*Work instruction*.
Output all the entries word for word. Omit the pictures.

*Dataset entries*.
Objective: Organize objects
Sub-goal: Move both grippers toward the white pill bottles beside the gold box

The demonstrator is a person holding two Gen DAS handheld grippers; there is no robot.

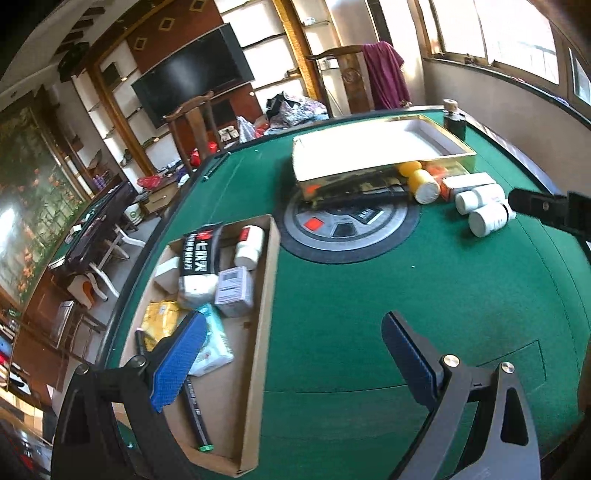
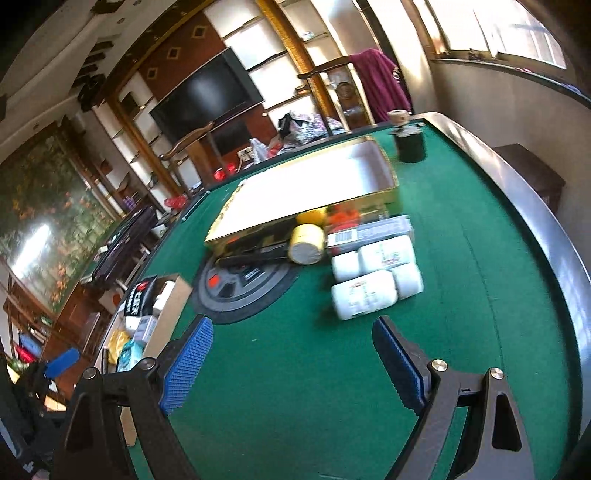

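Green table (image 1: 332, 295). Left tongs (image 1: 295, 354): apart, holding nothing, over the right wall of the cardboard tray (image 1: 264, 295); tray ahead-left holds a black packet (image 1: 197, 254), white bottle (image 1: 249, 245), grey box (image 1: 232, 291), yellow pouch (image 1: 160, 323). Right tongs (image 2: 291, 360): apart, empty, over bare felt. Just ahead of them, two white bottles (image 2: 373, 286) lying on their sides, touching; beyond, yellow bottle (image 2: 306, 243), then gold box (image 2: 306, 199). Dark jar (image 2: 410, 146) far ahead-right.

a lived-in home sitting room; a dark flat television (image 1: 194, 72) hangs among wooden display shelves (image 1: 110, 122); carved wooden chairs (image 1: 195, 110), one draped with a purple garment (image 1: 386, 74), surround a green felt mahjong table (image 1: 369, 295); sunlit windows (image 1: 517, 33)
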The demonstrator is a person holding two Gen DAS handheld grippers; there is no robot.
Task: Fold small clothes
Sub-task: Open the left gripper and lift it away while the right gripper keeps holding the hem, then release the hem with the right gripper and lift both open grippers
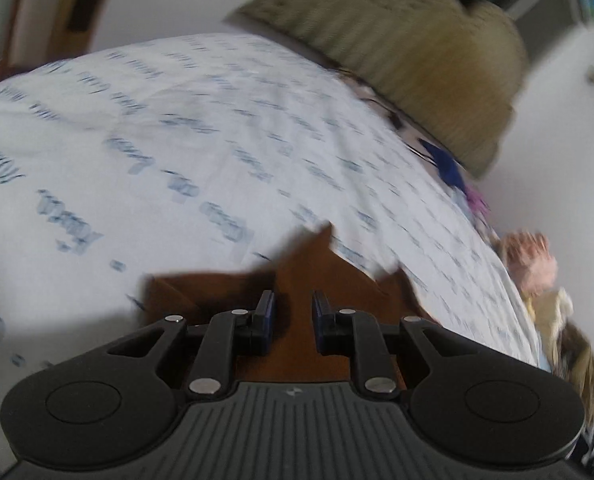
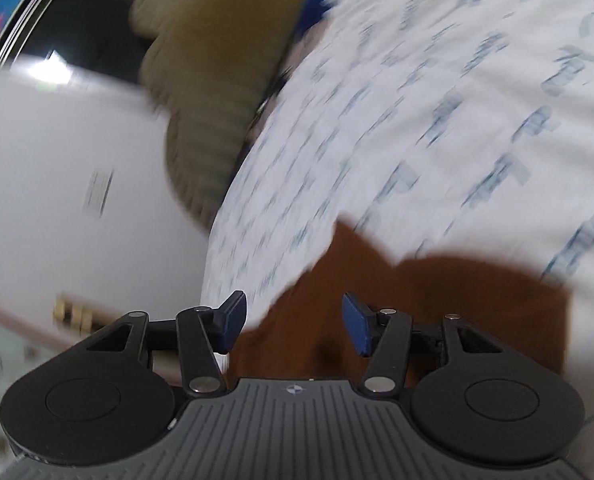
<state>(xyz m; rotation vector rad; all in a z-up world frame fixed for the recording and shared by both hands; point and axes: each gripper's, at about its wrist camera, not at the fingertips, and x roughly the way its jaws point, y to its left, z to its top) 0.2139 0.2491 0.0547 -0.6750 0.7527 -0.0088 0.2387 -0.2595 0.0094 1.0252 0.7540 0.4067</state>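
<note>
A brown garment [image 1: 309, 264] lies on a white bedsheet with blue lettering [image 1: 177, 140]. My left gripper [image 1: 293, 312] is over its near part with the jaws drawn close together. Brown cloth fills the narrow gap, so it looks shut on the fabric, which rises in peaks ahead of the fingers. In the right wrist view the same brown garment [image 2: 437, 300] spreads under and beyond my right gripper [image 2: 295, 320]. That gripper stands open, its blue pads [image 2: 357, 324] wide apart and not pressing on the cloth. Both views are blurred.
An olive ribbed cushion or blanket [image 1: 417, 60] sits at the far edge of the sheet, also in the right wrist view [image 2: 217, 80]. Blue and purple cloth [image 1: 449, 164] and a pale heap of other clothes [image 1: 529, 264] lie along the sheet's right edge. White wall beyond.
</note>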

*Worked solution*.
Objective: Organize objects
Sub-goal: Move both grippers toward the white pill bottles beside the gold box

The demonstrator is a person holding two Gen DAS handheld grippers; there is no robot.


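Green table (image 1: 332, 295). Left tongs (image 1: 295, 354): apart, holding nothing, over the right wall of the cardboard tray (image 1: 264, 295); tray ahead-left holds a black packet (image 1: 197, 254), white bottle (image 1: 249, 245), grey box (image 1: 232, 291), yellow pouch (image 1: 160, 323). Right tongs (image 2: 291, 360): apart, empty, over bare felt. Just ahead of them, two white bottles (image 2: 373, 286) lying on their sides, touching; beyond, yellow bottle (image 2: 306, 243), then gold box (image 2: 306, 199). Dark jar (image 2: 410, 146) far ahead-right.

a lived-in home sitting room; a dark flat television (image 1: 194, 72) hangs among wooden display shelves (image 1: 110, 122); carved wooden chairs (image 1: 195, 110), one draped with a purple garment (image 1: 386, 74), surround a green felt mahjong table (image 1: 369, 295); sunlit windows (image 1: 517, 33)
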The demonstrator is a person holding two Gen DAS handheld grippers; there is no robot.
Task: Fold small clothes
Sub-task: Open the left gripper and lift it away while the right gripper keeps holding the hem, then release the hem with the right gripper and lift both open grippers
<state>(xyz m; rotation vector rad; all in a z-up world frame fixed for the recording and shared by both hands; point and axes: each gripper's, at about its wrist camera, not at the fingertips, and x roughly the way its jaws point, y to its left, z to its top) 0.2139 0.2491 0.0547 -0.6750 0.7527 -0.0088 0.2387 -0.2595 0.0094 1.0252 0.7540 0.4067</state>
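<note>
A brown garment [image 1: 309, 264] lies on a white bedsheet with blue lettering [image 1: 177, 140]. My left gripper [image 1: 293, 312] is over its near part with the jaws drawn close together. Brown cloth fills the narrow gap, so it looks shut on the fabric, which rises in peaks ahead of the fingers. In the right wrist view the same brown garment [image 2: 437, 300] spreads under and beyond my right gripper [image 2: 295, 320]. That gripper stands open, its blue pads [image 2: 357, 324] wide apart and not pressing on the cloth. Both views are blurred.
An olive ribbed cushion or blanket [image 1: 417, 60] sits at the far edge of the sheet, also in the right wrist view [image 2: 217, 80]. Blue and purple cloth [image 1: 449, 164] and a pale heap of other clothes [image 1: 529, 264] lie along the sheet's right edge. White wall beyond.
</note>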

The output has been completed.